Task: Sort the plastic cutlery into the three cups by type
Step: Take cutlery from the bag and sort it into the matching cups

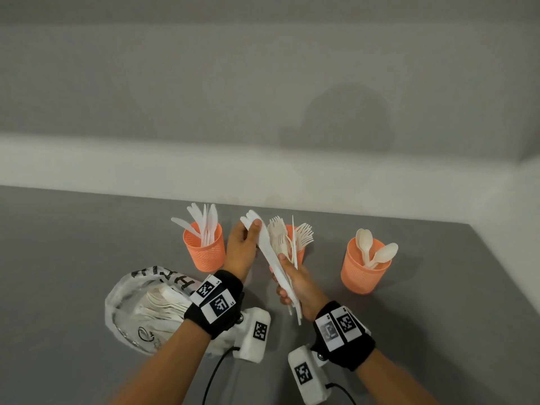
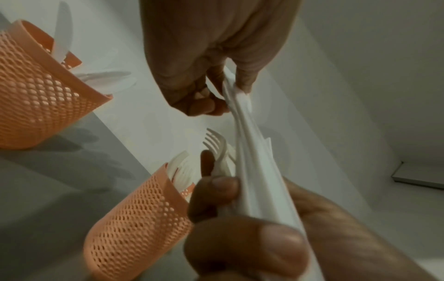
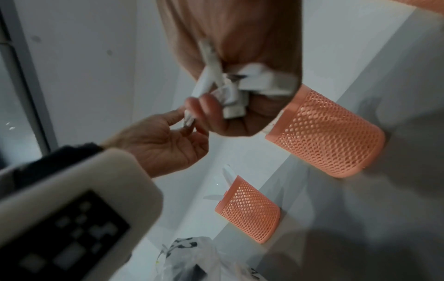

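Note:
Three orange mesh cups stand in a row: the left cup holds white knives, the middle cup, half hidden behind my hands, holds forks, and the right cup holds spoons. My right hand grips a bundle of cutlery by the handles, white knives and cream forks fanned upward in front of the middle cup. My left hand pinches the blade ends of the knives in that bundle. In the right wrist view the handle ends stick out below my right fist.
A crumpled plastic bag with more cutlery in it lies at the near left, under my left forearm. The grey table ends at a pale wall behind the cups and drops off at the right edge.

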Action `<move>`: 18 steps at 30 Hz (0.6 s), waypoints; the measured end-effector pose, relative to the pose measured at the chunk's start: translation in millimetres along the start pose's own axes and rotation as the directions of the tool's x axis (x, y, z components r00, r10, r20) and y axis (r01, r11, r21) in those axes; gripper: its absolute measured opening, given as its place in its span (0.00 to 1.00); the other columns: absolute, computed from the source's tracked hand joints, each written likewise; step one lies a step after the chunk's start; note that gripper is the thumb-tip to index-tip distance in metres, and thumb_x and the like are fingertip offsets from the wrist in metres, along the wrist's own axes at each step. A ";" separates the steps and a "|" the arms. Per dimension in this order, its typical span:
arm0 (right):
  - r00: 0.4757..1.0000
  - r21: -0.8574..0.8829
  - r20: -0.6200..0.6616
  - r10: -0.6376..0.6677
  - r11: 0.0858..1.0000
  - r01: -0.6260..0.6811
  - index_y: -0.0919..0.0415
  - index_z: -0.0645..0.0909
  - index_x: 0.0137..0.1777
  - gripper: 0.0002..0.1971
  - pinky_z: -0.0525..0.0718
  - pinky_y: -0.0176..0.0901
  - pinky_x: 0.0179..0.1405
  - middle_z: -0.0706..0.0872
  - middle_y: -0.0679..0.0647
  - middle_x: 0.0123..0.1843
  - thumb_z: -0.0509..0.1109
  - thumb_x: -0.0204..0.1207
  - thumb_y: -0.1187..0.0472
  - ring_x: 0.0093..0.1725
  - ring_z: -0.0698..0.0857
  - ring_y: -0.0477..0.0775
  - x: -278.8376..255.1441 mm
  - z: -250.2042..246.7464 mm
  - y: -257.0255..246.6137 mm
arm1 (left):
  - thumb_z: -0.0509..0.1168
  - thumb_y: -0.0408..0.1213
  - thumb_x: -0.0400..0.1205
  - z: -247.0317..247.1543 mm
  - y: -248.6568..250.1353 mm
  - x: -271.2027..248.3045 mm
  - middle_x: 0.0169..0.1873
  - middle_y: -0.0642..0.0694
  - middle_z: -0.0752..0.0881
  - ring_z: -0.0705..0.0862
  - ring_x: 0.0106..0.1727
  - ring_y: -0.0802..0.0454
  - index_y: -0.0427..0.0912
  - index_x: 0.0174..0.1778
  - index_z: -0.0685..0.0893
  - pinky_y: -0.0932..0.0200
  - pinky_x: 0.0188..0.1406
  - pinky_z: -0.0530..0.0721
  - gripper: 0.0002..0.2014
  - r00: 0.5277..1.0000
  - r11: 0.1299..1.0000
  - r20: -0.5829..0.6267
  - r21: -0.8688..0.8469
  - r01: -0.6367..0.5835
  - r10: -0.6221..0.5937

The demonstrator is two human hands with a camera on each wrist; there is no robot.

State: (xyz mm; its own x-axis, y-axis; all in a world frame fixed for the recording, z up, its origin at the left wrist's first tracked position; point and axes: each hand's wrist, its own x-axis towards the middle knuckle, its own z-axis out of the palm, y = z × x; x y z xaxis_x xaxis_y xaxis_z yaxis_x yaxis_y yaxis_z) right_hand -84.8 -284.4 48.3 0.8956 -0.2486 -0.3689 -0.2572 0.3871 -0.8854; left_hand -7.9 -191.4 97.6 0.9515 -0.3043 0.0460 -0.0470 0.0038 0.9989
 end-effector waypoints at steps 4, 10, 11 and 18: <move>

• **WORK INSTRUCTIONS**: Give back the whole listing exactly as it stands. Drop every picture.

• **RESPONSE TO THIS TASK**:
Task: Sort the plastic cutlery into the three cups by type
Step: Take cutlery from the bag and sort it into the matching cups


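Note:
Three orange mesh cups stand in a row: the left cup holds white knives, the middle cup, half hidden behind my hands, holds forks, and the right cup holds spoons. My right hand grips a bundle of cutlery by the handles, white knives and cream forks fanned upward in front of the middle cup. My left hand pinches the blade ends of the knives in that bundle. In the right wrist view the handle ends stick out below my right fist.
A crumpled plastic bag with more cutlery in it lies at the near left, under my left forearm. The grey table ends at a pale wall behind the cups and drops off at the right edge.
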
Action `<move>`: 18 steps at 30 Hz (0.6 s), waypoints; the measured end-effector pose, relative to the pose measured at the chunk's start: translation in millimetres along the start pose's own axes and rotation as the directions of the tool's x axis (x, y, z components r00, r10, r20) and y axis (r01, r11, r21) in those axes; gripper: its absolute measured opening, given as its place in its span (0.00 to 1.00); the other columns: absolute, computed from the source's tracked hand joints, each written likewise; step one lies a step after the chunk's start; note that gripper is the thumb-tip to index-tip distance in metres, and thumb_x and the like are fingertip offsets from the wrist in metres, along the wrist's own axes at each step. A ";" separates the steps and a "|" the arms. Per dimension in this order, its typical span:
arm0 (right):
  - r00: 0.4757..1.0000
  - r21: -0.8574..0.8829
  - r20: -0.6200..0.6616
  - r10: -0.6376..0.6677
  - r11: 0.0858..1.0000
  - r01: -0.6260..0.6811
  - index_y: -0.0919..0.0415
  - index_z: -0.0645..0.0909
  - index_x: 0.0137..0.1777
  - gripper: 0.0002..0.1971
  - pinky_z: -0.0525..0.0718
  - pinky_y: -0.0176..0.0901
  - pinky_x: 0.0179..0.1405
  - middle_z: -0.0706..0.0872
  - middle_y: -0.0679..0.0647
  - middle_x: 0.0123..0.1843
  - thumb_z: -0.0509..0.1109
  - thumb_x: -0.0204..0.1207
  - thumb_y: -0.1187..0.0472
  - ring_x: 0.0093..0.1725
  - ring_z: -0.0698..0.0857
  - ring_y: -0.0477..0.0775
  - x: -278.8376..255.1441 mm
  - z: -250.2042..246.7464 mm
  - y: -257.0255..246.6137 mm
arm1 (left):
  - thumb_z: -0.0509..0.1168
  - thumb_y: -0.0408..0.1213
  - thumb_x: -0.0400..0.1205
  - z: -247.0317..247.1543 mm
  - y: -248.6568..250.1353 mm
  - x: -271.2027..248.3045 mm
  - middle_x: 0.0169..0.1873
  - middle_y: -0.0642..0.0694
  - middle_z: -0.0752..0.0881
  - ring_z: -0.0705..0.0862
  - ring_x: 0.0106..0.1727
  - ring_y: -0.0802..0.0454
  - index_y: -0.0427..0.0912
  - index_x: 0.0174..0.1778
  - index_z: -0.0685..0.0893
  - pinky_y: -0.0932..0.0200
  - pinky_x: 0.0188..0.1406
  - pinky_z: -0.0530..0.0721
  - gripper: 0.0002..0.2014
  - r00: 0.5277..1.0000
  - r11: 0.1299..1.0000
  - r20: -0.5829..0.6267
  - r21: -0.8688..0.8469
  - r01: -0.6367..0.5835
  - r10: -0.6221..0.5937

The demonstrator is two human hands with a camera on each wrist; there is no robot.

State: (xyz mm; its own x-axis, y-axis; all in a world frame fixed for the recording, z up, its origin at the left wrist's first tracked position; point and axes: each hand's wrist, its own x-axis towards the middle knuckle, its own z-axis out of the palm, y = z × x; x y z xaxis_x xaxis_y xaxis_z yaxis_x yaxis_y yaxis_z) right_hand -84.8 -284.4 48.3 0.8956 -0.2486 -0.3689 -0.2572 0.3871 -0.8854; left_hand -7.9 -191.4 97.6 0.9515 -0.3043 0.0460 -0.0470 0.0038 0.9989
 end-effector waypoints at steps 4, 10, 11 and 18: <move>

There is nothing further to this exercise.